Yet sec.1981a(b)(3) does not set a limit on "compensatory damages" as that term may be used colloquially, or even "compensatory damages" as lawyers normally employ that term. The cap limits "the amount of compensatory damages awarded under this section for future pecuniary losses, emotional pain, suffering, inconvenience, mental anguish, loss of enjoyment of life, and other nonpecuniary losses" (emphasis added). Are back and front pay in an ADA action awarded under sec.1981a? Section 1981a(b)(2) tells us that "Compensatory damages awarded under this section shall not include backpay, interest on backpay, or any other type of relief authorized under section 706(g) of the Civil Rights Act of 1964", 42 U.S.C. 2000e-5(g). So back pay falls outside the cap. Section 706(g)(1) does not mention front pay, but it does permit a court to order "reinstatement or hiring of employees, with or without back pay . . ., or any other equitable relief as the court deems appropriate." Front pay is in lieu of reinstatement, and as a substitute for a remedy under sec.706(g)(1) "front pay falls squarely within the statutory language authorizing 'any other equitable relief [as the court deems appropriate].'" Williams v. Pharmacia, Inc., 137 F.3d 944, 952 (7th Cir. 1998). We did not consider in Williams the effect of this conclusion on sec.1981a; all Williams holds is that sec.706(g)(1) authorizes front pay as an equitable remedy. Section 1981a(b)(2) gives this another effect, however, and we now put two and two together. Neither back nor front pay counts against a maximum award of compensatory damages under sec.1981a(b)(3). Accord, EEOC v. W&O, Inc., 213 F.3d 600, (11th Cir. 2000); Gotthardt v. National R.R. Passenger Corp., 191 F.3d 1148, 1153-54 (9th Cir. 1999); Martini v. Federal National Mortgage Ass'n, 178 F.3d 1336, 1348-49 (D.C. Cir. 1999); Medlock v. Ortho Biotech, Inc., 164 F.3d 545, 556 (10th Cir. 1999); Kramer v. Logan County School District, 157 F.3d 620, 626 (8th Cir. 1998).

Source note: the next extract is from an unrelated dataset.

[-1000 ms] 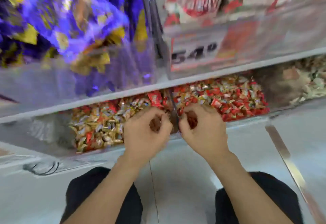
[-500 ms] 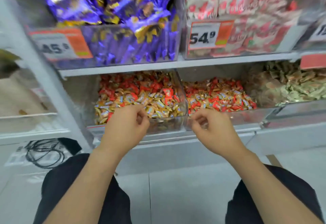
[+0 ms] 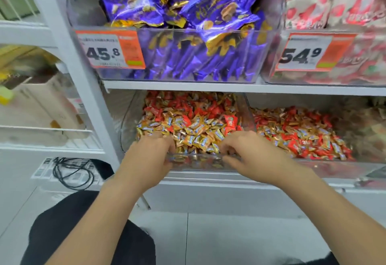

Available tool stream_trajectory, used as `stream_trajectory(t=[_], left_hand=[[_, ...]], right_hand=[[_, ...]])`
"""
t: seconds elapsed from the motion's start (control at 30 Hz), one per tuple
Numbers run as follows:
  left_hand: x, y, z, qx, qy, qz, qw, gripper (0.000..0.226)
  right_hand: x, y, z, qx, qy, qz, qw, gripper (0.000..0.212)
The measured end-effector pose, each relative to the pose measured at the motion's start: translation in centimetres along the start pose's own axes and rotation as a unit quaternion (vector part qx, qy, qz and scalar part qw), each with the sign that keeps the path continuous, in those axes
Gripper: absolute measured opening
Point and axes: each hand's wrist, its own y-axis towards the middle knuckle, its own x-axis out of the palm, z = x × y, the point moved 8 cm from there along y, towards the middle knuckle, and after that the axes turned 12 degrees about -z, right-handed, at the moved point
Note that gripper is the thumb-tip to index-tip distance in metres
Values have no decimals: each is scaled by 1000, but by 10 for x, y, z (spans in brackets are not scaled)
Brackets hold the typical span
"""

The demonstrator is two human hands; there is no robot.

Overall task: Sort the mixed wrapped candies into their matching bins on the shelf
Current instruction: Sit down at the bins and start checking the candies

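Note:
A clear left bin [image 3: 127, 131] on the lower shelf holds mixed candies: gold-wrapped candies [image 3: 194, 135] at the front, red-wrapped candies [image 3: 188, 103] at the back. To its right, another clear bin [image 3: 325, 165] holds the same red and gold mix [image 3: 296, 135]. My left hand [image 3: 146, 160] and my right hand [image 3: 254, 158] both hook over the left bin's front rim. Their fingers curl down among the gold candies and the thumbs lie outside the front wall. Whether any candy is between the fingers is hidden.
On the upper shelf [image 3: 208, 87] stand a bin of purple packets [image 3: 188, 55] with a 45.8 price tag [image 3: 108, 51] and a bin of red-and-white packets [image 3: 334, 14] tagged 54.9. A white shelf post [image 3: 69, 55] rises at left. Black cables [image 3: 71, 172] lie on the floor.
Both hands have moved forward from in front of the shelf edge onto the left bin's front rim and spread further apart. The view has steadied and come closer to the shelves.

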Motion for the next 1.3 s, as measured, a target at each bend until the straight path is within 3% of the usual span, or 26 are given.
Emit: stream_trajectory(t=[0.17,0.3,0.57,0.7,0.97,1.13,1.23,1.3], left_hand=[[-8,7,-11,-18,-33,15,999,8],[1,12,-9,-22,-8,32,999,14],[-9,-8,-3,40,44,139,989,31],[-8,-27,4,72,57,148,985,31],[6,-25,12,46,74,59,994,22],[-17,-25,75,159,40,167,972,13],[-22,-15,118,209,8,213,954,5],[-22,-7,138,216,-11,232,948,4]], right_hand=[[17,-4,-4,44,-68,53,995,19],[22,-8,-8,65,-83,163,981,21],[-1,-17,-25,56,-68,272,958,25],[-3,-33,-31,40,-88,259,961,26],[18,-40,-42,4,-170,194,966,30],[16,-32,-37,-60,-143,82,984,11],[3,-39,-25,-100,-26,59,993,7],[-17,-50,-8,-107,40,92,989,8]])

One court has gone the other way. Hudson v. Reno, 130 F.3d 1193, 1202-03 (6th Cir. 1997), criticized but followed by Pollard v. E.I. DuPont de Nemours Co., 213 F.3d 933, 945 (6th Cir. 2000). Hudson reasoned that unless front pay were charged against the cap, the words "future pecuniary losses" would be empty. What kind of ...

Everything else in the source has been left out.